In the days and weeks that followed the defeat of the massive swarm, we were able to reclaim much of the city and begin rebuilding what had been lost. Though the lives of many were irreplaceable, few felt it a price they couldn’t live with. It was not a foolish sentiment in the least. For either because of many combined factors, or just that fateful speech before the fight, many saw the true villain behind the swarms: It wasn’t the machines that had malfunctioned, and it wasn’t a man who’d built them poorly, it was ourselves. Each and every one of us had contributed to the near-fatal destruction wrought upon our species and our civilization. In each our own way, we learned the dreadful power of our own egos. In this knowledge, a new-found kindness and concern for one another emerged. No person went hungry, homeless, nor without aid in our new city.

Whether or not there are swarms left beyond our little crook in the world, I cannot yet say. No one has since ventured too far into the outskirts. There is no mass-communication left– the swarms have seen to that. As well, we have no time to. When reconstruction is over, we will move toward neighboring cities in search of survivors, and to provide aide and weaponry if need be.

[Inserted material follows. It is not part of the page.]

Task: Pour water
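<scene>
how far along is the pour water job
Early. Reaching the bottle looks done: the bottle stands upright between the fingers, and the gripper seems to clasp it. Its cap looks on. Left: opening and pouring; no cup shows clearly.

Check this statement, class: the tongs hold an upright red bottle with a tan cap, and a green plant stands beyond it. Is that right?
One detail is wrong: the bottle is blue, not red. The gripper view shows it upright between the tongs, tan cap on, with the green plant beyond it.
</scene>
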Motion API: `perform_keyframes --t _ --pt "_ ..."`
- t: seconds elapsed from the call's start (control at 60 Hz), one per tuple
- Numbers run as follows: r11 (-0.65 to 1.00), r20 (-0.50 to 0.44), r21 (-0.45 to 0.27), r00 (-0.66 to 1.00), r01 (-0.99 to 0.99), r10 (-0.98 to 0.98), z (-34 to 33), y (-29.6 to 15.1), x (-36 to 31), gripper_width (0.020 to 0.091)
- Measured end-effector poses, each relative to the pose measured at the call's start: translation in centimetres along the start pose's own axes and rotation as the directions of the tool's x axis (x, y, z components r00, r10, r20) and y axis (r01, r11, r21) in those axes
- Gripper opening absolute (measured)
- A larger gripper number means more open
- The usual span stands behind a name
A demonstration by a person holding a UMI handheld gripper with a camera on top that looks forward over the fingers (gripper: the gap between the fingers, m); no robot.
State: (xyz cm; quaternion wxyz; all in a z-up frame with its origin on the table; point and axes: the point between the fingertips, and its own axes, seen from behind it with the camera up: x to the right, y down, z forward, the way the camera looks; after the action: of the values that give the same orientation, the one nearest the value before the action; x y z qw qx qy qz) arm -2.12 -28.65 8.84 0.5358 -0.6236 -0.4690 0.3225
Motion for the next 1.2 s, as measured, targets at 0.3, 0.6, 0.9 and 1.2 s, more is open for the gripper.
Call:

Few things are certain of the human condition, save these points: Firstly, there is triumph in the human spirit that can be found when others suffer unduly. And that beneath all of our desires for greatness, all of our wants to be best, strongest; there is an aching desire to band together as one, and see that boost of pride passed on– At least, in some ways. For Humanity is both its own worst enemy and its greatest ally, and its dreams both beautiful and nightmarish.